* Goal of the exercise: Give again, exactly as written, each line of the material below starting at the line that contains "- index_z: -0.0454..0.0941" and ending at the line that contains "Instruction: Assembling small". Both ends count, and no other line does.

* Collected material:
==*==
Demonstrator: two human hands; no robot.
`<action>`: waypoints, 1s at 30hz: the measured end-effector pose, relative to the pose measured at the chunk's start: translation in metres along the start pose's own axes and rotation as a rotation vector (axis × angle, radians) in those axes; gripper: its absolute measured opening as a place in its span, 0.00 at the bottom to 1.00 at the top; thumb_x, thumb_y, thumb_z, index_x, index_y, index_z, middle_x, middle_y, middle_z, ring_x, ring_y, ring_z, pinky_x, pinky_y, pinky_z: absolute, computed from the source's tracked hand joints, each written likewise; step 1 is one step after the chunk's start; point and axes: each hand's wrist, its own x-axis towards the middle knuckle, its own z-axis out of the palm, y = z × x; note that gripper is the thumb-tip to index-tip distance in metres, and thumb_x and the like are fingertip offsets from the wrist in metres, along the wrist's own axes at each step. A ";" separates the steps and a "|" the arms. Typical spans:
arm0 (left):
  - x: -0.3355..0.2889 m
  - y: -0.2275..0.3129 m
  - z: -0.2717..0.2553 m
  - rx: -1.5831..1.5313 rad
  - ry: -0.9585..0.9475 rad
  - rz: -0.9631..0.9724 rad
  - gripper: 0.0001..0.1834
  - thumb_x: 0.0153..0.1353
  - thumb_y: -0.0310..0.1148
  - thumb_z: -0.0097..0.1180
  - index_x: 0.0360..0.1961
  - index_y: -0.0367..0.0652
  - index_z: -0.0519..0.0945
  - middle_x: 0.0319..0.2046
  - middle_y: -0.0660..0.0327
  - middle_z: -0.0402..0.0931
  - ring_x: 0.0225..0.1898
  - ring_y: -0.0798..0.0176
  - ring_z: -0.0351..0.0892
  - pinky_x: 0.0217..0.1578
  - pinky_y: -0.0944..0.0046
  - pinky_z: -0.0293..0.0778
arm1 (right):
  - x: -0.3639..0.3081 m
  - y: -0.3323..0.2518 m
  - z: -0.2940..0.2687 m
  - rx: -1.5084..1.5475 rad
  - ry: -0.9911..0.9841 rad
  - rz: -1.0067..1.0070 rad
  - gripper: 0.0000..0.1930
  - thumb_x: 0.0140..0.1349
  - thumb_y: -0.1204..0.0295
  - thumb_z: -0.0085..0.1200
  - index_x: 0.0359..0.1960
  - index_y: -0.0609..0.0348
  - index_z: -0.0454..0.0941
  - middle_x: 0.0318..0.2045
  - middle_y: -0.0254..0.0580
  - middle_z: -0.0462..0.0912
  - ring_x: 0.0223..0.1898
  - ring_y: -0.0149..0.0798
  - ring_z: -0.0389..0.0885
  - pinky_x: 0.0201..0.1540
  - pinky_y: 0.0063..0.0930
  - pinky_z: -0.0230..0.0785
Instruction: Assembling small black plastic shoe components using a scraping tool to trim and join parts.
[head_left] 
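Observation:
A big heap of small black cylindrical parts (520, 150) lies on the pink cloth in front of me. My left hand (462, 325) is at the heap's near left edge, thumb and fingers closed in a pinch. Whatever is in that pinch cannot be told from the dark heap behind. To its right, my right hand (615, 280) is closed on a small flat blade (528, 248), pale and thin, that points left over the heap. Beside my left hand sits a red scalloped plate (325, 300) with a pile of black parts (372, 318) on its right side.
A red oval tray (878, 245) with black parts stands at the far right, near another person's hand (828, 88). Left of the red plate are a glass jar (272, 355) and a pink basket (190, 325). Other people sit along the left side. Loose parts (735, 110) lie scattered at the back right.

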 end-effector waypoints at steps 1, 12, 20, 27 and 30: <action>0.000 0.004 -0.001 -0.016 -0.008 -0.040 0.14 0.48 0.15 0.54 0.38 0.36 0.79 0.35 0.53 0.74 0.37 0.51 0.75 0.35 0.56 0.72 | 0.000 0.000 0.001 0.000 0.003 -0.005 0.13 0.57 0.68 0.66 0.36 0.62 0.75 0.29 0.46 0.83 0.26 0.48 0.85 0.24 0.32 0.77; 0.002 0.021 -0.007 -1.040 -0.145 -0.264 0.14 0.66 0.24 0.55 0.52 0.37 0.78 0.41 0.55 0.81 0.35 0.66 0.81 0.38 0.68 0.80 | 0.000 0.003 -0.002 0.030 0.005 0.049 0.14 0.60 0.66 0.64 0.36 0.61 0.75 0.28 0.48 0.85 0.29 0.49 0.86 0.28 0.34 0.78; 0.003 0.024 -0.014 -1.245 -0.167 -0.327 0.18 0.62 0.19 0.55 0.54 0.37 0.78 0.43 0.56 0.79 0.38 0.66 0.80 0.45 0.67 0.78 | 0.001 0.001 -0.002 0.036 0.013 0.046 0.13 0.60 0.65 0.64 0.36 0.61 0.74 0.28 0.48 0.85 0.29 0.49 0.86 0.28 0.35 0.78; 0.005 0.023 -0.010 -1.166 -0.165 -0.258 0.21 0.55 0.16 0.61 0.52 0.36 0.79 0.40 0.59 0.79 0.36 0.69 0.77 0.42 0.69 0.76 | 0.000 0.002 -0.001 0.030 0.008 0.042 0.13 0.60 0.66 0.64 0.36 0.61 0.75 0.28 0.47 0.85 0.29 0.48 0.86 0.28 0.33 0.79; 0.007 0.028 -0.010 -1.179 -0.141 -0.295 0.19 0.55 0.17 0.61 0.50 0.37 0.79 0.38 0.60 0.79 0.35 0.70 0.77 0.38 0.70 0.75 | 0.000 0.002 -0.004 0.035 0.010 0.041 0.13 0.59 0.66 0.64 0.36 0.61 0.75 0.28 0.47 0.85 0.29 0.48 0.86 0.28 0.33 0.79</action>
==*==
* Written answer:
  - index_z: -0.0454..0.0941
  - middle_x: 0.0318..0.2045
  - middle_y: -0.0254..0.0580
  - middle_z: -0.0462..0.0912
  - ring_x: 0.0223..0.1898
  - ring_y: -0.0149..0.0798
  - ring_z: -0.0389..0.0885
  - pinky_x: 0.0201..0.1540
  - pinky_y: 0.0063..0.0930
  - pinky_z: -0.0230..0.0785
Instruction: Assembling small black plastic shoe components using a scraping tool to trim and join parts.

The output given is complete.